> **PROBLEM REQUIREMENTS**
Retype each line below precisely and omit all images.

%%

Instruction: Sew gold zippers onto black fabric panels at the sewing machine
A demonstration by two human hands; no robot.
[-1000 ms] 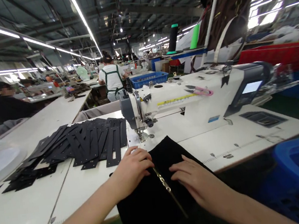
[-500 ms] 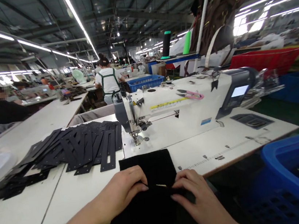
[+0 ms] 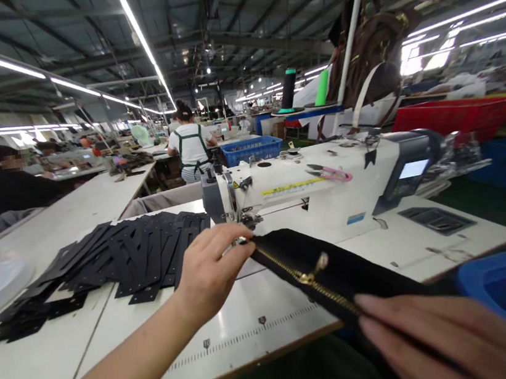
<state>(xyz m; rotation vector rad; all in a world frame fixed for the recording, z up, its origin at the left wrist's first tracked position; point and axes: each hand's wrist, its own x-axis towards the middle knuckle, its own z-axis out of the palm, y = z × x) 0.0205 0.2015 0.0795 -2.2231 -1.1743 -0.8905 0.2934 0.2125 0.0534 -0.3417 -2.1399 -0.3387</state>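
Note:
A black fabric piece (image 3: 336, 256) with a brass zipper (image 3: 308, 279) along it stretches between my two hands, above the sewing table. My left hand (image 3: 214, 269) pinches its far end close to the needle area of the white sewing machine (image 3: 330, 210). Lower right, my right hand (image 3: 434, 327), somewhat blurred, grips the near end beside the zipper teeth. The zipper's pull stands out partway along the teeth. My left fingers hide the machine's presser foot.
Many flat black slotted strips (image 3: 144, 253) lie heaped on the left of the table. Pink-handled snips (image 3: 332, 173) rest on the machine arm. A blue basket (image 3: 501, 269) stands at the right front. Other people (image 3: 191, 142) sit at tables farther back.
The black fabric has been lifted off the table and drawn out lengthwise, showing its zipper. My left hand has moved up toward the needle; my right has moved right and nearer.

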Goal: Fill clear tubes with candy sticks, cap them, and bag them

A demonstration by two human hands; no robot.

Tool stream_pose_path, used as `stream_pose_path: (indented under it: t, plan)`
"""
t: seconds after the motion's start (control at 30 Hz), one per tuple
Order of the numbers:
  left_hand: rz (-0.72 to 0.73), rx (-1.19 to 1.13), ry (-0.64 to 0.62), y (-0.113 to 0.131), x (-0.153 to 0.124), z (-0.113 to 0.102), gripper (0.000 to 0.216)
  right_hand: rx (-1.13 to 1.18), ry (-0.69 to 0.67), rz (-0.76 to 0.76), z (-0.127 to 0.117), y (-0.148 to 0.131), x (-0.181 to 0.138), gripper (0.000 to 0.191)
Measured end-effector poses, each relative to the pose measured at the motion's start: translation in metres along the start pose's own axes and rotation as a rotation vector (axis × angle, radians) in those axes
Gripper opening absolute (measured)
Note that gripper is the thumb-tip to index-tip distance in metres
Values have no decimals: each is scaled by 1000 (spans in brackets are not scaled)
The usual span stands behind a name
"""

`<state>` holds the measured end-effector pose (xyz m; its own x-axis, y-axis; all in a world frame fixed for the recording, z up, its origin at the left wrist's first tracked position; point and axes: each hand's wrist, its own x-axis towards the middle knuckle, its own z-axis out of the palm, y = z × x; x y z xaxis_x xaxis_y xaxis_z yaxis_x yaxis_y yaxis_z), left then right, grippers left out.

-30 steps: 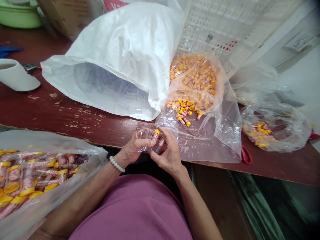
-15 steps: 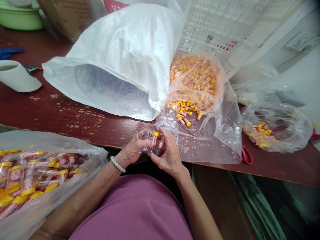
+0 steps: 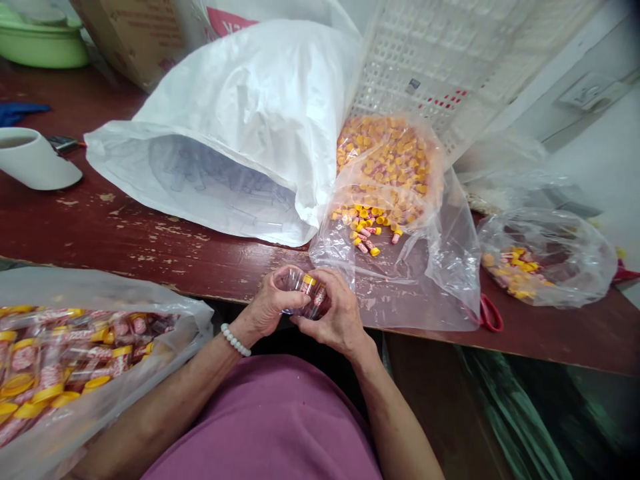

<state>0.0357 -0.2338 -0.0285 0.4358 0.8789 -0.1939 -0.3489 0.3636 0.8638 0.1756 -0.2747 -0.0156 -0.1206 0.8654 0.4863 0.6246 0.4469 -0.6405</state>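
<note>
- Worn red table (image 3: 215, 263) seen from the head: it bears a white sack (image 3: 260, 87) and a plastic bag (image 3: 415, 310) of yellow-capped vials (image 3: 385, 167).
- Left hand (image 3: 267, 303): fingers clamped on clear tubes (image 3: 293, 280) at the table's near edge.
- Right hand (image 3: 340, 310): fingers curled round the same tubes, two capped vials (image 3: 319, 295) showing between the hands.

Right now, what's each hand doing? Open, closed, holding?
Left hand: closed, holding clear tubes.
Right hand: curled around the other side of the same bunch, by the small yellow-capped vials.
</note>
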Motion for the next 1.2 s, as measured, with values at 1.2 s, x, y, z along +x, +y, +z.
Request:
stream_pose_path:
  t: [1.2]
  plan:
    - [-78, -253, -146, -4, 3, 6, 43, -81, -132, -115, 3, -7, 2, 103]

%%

> **OUTPUT FOR THIS TASK**
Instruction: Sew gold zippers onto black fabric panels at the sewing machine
A demonstration by two human hands; no robot.
[-1000 ms] 
[-500 ms] 
[+0 ms] 
<state>(xyz m; rotation vector rad; all in a world frame fixed for the recording, z up, its origin at the left wrist's first tracked position; point and axes: each hand's wrist, its own x-axis towards the middle knuckle, its own z-axis out of the palm, y = z × x) 0.0205 0.2015 0.0795 -2.2231 -1.1743 -0.8905 0.2934 0.2125 0.0534 -0.3417 -2.1399 -0.3387</state>
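Note:
A black fabric piece (image 3: 336, 256) with a brass zipper (image 3: 308, 279) along it stretches between my two hands, above the sewing table. My left hand (image 3: 214, 269) pinches its far end close to the needle area of the white sewing machine (image 3: 330, 210). Lower right, my right hand (image 3: 434, 327), somewhat blurred, grips the near end beside the zipper teeth. The zipper's pull stands out partway along the teeth. My left fingers hide the machine's presser foot.
Many flat black slotted strips (image 3: 144, 253) lie heaped on the left of the table. Pink-handled snips (image 3: 332, 173) rest on the machine arm. A blue basket (image 3: 501, 269) stands at the right front. Other people (image 3: 191, 142) sit at tables farther back.
The black fabric has been lifted off the table and drawn out lengthwise, showing its zipper. My left hand has moved up toward the needle; my right has moved right and nearer.
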
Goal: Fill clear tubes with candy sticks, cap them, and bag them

A demonstration by two human hands; no robot.

Tool stream_pose_path, used as `stream_pose_path: (indented under it: t, plan)`
"""
t: seconds after the motion's start (control at 30 Hz), one per tuple
Order of the numbers:
  left_hand: rz (-0.72 to 0.73), rx (-1.19 to 1.13), ry (-0.64 to 0.62), y (-0.113 to 0.131), x (-0.153 to 0.124), z (-0.113 to 0.102), gripper (0.000 to 0.216)
  right_hand: rx (-1.13 to 1.18), ry (-0.69 to 0.67), rz (-0.76 to 0.76), z (-0.127 to 0.117), y (-0.148 to 0.131), x (-0.181 to 0.138), gripper (0.000 to 0.191)
Measured end-effector poses, each relative to the pose measured at the motion's start: translation in metres along the start pose's own axes and rotation as a rotation vector (axis × angle, radians) in those axes
Gripper opening absolute (measured)
Note that gripper is the thumb-tip to index-tip distance in metres
Values have no decimals: each is scaled by 1000 (spans in brackets are not scaled)
The usual span stands behind a name
"""

`<state>` holds the measured end-effector pose (xyz m; its own x-axis, y-axis; all in a world frame fixed for the recording, z up, its origin at the left wrist's first tracked position; point and axes: each hand's wrist, its own x-axis towards the middle knuckle, its own z-axis out of the palm, y = z × x; x y z xaxis_x xaxis_y xaxis_z yaxis_x yaxis_y yaxis_z), left then right, grippers left out.

-30 steps: 
-15 steps: 
+0 steps: 

<state>0.0357 -0.2338 -0.0285 0.4358 0.8789 -0.1939 -0.3489 0.3636 0.8638 0.1756 -0.2747 -0.0156 -0.1206 0.8654 0.4863 0.6246 0.4469 -0.6405</state>
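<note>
- Worn red table (image 3: 215, 263) seen from the head: it bears a white sack (image 3: 260, 87) and a plastic bag (image 3: 415, 310) of yellow-capped vials (image 3: 385, 167).
- Left hand (image 3: 267, 303): fingers clamped on clear tubes (image 3: 293, 280) at the table's near edge.
- Right hand (image 3: 340, 310): fingers curled round the same tubes, two capped vials (image 3: 319, 295) showing between the hands.

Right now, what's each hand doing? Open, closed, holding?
Left hand: closed, holding clear tubes.
Right hand: curled around the other side of the same bunch, by the small yellow-capped vials.
</note>
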Motion for the next 1.2 s, as measured, with values at 1.2 s, x, y, z along +x, +y, +z.
Request:
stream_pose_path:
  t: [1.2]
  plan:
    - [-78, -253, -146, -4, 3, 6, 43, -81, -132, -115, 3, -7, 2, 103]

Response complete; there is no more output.